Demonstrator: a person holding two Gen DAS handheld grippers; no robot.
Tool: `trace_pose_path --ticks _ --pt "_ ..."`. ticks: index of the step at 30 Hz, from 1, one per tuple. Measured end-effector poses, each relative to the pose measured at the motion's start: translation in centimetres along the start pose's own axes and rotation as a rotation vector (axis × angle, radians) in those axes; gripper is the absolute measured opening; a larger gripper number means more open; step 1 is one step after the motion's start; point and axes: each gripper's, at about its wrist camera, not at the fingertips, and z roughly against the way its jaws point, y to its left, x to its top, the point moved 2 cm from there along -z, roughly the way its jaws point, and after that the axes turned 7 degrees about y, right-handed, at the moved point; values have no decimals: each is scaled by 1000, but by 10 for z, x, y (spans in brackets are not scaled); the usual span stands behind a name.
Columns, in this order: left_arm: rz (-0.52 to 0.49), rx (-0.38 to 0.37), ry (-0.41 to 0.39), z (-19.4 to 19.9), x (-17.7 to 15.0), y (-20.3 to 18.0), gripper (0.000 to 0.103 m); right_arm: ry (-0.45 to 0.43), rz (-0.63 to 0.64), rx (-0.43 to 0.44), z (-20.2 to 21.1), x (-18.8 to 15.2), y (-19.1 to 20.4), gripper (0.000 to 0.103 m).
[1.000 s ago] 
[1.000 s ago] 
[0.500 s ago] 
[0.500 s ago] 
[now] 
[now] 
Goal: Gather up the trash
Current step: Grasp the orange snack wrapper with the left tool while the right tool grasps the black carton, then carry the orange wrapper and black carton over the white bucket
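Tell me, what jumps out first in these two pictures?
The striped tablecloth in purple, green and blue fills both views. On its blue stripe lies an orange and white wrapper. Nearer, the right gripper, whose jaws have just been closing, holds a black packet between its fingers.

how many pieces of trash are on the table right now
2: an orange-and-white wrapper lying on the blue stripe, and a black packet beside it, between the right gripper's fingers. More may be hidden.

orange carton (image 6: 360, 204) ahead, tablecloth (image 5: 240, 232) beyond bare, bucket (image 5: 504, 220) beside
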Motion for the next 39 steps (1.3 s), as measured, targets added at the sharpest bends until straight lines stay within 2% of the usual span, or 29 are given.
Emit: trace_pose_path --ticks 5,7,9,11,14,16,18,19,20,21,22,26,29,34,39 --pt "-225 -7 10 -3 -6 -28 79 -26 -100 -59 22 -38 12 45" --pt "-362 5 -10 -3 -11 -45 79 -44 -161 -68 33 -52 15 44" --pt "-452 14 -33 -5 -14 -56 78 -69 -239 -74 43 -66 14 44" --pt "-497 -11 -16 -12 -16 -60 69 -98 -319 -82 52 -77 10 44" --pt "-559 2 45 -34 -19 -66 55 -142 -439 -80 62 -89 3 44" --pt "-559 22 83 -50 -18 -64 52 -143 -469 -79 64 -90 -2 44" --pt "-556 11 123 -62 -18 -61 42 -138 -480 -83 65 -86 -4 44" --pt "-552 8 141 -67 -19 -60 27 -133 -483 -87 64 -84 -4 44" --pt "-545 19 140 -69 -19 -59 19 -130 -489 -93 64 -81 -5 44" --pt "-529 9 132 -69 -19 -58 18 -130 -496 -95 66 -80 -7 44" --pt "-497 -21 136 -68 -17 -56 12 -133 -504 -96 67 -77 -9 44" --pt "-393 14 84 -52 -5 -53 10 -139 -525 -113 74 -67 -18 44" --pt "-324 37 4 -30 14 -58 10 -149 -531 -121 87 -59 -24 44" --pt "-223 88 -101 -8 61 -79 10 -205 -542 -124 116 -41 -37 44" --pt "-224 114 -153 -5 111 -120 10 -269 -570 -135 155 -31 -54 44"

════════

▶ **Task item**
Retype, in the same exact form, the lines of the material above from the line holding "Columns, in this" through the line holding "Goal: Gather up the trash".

▶ **Exercise solution**
Columns, in this order: left_arm: rz (-0.52 to 0.49), rx (-0.38 to 0.37), ry (-0.41 to 0.39), z (-19.4 to 19.9), x (-17.7 to 15.0), y (-20.3 to 18.0), gripper (0.000 to 0.103 m); right_arm: ry (-0.45 to 0.43), rz (-0.63 to 0.64), rx (-0.43 to 0.44), z (-20.2 to 21.1), x (-18.8 to 15.2), y (-19.1 to 20.4), gripper (0.000 to 0.103 m).
[1.000 s ago] 
[1.000 s ago] 
[0.500 s ago] 
[0.500 s ago] 
[now] 
[now] 
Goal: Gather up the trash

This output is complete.